- Exercise requirements: Reproduce exactly, with no pictures, each line from the opening of the material down through the line containing "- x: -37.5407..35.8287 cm".
++++++++++
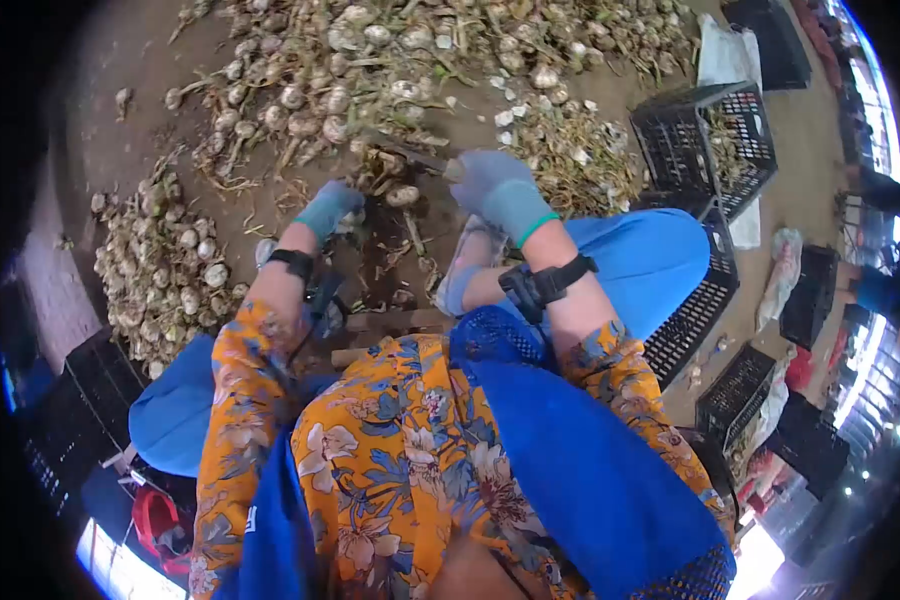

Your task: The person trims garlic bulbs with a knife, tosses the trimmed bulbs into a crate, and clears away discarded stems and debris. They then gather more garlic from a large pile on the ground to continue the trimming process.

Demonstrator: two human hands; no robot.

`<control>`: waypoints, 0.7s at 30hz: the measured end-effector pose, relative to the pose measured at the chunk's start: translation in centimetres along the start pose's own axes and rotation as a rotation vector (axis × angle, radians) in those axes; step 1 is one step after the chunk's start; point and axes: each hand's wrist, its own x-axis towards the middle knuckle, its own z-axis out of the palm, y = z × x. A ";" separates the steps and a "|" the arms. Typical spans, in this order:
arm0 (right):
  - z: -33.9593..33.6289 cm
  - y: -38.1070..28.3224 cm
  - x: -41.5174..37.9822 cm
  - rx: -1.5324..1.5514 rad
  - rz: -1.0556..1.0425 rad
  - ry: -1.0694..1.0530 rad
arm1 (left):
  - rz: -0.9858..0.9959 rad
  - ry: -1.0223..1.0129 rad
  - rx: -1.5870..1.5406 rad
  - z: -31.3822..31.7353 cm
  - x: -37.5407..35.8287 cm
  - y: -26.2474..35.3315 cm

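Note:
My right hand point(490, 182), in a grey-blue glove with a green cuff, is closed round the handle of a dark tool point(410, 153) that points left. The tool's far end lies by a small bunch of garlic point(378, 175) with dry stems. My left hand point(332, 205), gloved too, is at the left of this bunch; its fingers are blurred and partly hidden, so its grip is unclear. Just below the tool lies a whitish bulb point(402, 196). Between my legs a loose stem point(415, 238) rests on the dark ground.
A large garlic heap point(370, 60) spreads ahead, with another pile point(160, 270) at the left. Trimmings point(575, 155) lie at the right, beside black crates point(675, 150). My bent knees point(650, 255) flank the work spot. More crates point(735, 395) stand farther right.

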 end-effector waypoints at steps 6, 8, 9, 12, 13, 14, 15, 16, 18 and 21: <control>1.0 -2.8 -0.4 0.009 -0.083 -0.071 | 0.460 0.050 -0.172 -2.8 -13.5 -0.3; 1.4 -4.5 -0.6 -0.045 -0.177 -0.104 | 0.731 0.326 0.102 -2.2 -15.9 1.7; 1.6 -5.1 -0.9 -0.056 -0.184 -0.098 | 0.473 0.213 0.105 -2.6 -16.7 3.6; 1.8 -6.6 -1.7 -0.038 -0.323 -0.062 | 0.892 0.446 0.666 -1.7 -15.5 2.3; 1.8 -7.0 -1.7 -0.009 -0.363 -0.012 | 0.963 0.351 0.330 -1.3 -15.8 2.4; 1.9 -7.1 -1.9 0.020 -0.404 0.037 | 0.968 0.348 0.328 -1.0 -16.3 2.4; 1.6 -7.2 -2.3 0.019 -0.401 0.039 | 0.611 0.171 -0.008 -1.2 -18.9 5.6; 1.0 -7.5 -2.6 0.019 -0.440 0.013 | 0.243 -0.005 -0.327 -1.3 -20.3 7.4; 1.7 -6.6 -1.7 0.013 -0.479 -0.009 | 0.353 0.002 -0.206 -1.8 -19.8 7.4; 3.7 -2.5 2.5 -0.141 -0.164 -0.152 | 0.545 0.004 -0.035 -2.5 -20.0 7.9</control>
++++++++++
- Answer for this exercise:
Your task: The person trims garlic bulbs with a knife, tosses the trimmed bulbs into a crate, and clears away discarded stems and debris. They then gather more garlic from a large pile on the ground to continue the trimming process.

Demonstrator: two human hands; no robot.

`<control>`: waypoints, 0.7s at 30hz: the measured end-effector pose, relative to the pose measured at the chunk's start: translation in centimetres along the start pose's own axes and rotation as a rotation vector (axis × angle, radians) in those axes; step 1 is one step after the chunk's start; point and axes: each hand's wrist, its own x-axis towards the middle knuckle, its own z-axis out of the palm, y = z × x. A ";" separates the steps and a "|" the arms. Typical spans, in this order:
arm0 (right):
  - z: -33.9593..33.6289 cm
  - y: -38.1070..28.3224 cm
  - x: -41.5174..37.9822 cm
  - rx: -1.5324..1.5514 rad
  - rz: -1.0556..1.0425 rad
  - ry: -1.0694..1.0530 rad
arm1 (left):
  - rz: -0.9858..0.9959 rad
  - ry: -1.0223..1.0129 rad
  - rx: -1.5870..1.5406 rad
  - z: -31.3822..31.7353 cm
  - x: -37.5407..35.8287 cm

That concludes the output.